• _EXERCISE GOAL_
The listing that follows must be given again in full and exactly.

• _COLLECTED DATA_
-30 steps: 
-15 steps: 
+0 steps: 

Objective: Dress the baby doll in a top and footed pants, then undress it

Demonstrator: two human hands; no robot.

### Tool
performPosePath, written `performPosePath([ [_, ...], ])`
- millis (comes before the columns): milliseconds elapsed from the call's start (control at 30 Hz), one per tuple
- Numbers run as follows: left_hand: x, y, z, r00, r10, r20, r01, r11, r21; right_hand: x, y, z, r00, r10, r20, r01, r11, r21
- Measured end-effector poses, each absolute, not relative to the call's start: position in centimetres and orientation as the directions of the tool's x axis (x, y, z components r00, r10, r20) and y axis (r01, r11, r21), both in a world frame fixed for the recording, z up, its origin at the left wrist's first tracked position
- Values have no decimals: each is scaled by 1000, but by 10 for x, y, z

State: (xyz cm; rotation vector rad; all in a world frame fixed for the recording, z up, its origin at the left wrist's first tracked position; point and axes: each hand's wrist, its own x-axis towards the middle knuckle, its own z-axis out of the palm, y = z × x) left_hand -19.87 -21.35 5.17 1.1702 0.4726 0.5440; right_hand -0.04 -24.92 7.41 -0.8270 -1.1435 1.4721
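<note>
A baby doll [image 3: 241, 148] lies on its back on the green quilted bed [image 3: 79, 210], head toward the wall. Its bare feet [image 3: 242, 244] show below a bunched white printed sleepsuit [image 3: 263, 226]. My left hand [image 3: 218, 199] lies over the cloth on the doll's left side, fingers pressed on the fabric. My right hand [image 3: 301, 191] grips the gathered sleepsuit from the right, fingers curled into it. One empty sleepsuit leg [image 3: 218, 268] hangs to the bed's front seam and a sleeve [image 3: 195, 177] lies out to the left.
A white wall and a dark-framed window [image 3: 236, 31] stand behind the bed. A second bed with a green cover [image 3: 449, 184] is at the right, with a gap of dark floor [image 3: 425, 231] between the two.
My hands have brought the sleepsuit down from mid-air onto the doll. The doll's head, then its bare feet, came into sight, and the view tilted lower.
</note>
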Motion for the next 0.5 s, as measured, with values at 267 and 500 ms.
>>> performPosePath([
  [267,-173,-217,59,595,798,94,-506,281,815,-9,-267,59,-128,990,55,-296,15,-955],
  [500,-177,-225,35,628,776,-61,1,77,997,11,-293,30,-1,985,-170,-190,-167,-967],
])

• _SOLUTION TO THE PROBLEM_
-30 steps: 
-15 steps: 
+0 steps: 

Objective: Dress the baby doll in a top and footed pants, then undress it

Demonstrator: two human hands; no robot.

### Tool
performPosePath, written `performPosePath([ [_, ...], ])`
- millis (comes before the columns): milliseconds elapsed from the call's start (control at 30 Hz), one per tuple
- Numbers run as follows: left_hand: x, y, z, r00, r10, r20, r01, r11, r21; right_hand: x, y, z, r00, r10, r20, r01, r11, r21
- Measured end-effector poses, each absolute, not relative to the call's start: position in centimetres and orientation as the directions of the tool's x axis (x, y, z components r00, r10, r20) and y axis (r01, r11, r21), both in a world frame fixed for the recording, z up, its origin at the left wrist's first tracked position
- Values have no decimals: each is scaled by 1000, but by 10 for x, y, z

State: (xyz cm; rotation vector rad; all in a world frame fixed for the recording, z up, its origin at the left wrist's first tracked position; point and axes: each hand's wrist, its own x-axis towards the middle knuckle, its own z-axis out of the palm, y = z × x) left_hand -19.87 -21.35 5.17 1.1702 0.4726 0.5440; right_hand -0.04 -24.92 7.41 -0.8270 -1.1435 1.4721
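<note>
A baby doll [image 3: 241, 148] lies on its back on the green quilted bed [image 3: 79, 210], head toward the wall. Its bare feet [image 3: 242, 244] show below a bunched white printed sleepsuit [image 3: 263, 226]. My left hand [image 3: 218, 199] lies over the cloth on the doll's left side, fingers pressed on the fabric. My right hand [image 3: 301, 191] grips the gathered sleepsuit from the right, fingers curled into it. One empty sleepsuit leg [image 3: 218, 268] hangs to the bed's front seam and a sleeve [image 3: 195, 177] lies out to the left.
A white wall and a dark-framed window [image 3: 236, 31] stand behind the bed. A second bed with a green cover [image 3: 449, 184] is at the right, with a gap of dark floor [image 3: 425, 231] between the two.
My hands have brought the sleepsuit down from mid-air onto the doll. The doll's head, then its bare feet, came into sight, and the view tilted lower.
</note>
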Motion for the next 0.5 s, as measured, with values at 267 and 500 ms.
>>> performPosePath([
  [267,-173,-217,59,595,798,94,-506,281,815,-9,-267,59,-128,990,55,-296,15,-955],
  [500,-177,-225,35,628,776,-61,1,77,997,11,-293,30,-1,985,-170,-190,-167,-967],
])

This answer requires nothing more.